Work task = Repeat the data in full. Every line must match.

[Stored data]
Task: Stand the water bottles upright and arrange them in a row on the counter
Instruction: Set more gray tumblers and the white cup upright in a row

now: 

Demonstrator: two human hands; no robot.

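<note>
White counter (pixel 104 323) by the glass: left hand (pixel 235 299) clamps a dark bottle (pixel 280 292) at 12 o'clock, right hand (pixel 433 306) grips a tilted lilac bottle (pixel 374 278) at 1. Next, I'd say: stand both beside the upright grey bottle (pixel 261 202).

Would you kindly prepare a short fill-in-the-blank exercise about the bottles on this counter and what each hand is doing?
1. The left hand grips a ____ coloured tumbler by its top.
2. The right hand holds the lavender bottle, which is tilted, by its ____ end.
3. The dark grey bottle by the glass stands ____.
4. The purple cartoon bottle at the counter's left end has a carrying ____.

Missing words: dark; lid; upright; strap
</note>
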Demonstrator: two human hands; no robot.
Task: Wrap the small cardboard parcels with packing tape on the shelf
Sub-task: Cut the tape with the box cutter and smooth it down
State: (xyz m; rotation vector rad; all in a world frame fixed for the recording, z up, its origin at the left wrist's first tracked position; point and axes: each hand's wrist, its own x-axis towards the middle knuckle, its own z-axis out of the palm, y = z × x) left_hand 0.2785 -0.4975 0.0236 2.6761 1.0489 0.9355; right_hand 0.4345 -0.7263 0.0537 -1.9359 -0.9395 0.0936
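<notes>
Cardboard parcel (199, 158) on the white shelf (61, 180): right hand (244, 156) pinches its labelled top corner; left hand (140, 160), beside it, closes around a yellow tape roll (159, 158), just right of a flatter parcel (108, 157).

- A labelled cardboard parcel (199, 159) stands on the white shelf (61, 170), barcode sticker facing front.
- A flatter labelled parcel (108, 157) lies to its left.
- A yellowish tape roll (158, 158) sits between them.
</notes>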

Output of the task =
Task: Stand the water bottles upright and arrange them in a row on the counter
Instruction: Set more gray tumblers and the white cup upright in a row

now: 

Demonstrator: two human hands; no robot.

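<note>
White counter (pixel 104 323) by the glass: left hand (pixel 235 299) clamps a dark bottle (pixel 280 292) at 12 o'clock, right hand (pixel 433 306) grips a tilted lilac bottle (pixel 374 278) at 1. Next, I'd say: stand both beside the upright grey bottle (pixel 261 202).

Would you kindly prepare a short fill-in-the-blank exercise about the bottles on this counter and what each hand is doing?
1. The left hand grips a ____ coloured tumbler by its top.
2. The right hand holds the lavender bottle, which is tilted, by its ____ end.
3. The dark grey bottle by the glass stands ____.
4. The purple cartoon bottle at the counter's left end has a carrying ____.

Missing words: dark; lid; upright; strap
</note>
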Demonstrator: two human hands; no robot.
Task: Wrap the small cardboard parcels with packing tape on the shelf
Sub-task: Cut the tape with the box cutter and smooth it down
State: (xyz m; rotation vector rad; all in a world frame fixed for the recording, z up, its origin at the left wrist's first tracked position; point and axes: each hand's wrist, its own x-axis towards the middle knuckle, its own z-axis out of the palm, y = z × x) left_hand 0.2785 -0.4975 0.0236 2.6761 1.0489 0.9355; right_hand 0.4345 -0.7263 0.0537 -1.9359 -0.9395 0.0936
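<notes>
Cardboard parcel (199, 158) on the white shelf (61, 180): right hand (244, 156) pinches its labelled top corner; left hand (140, 160), beside it, closes around a yellow tape roll (159, 158), just right of a flatter parcel (108, 157).

- A labelled cardboard parcel (199, 159) stands on the white shelf (61, 170), barcode sticker facing front.
- A flatter labelled parcel (108, 157) lies to its left.
- A yellowish tape roll (158, 158) sits between them.
</notes>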

The answer contains nothing more.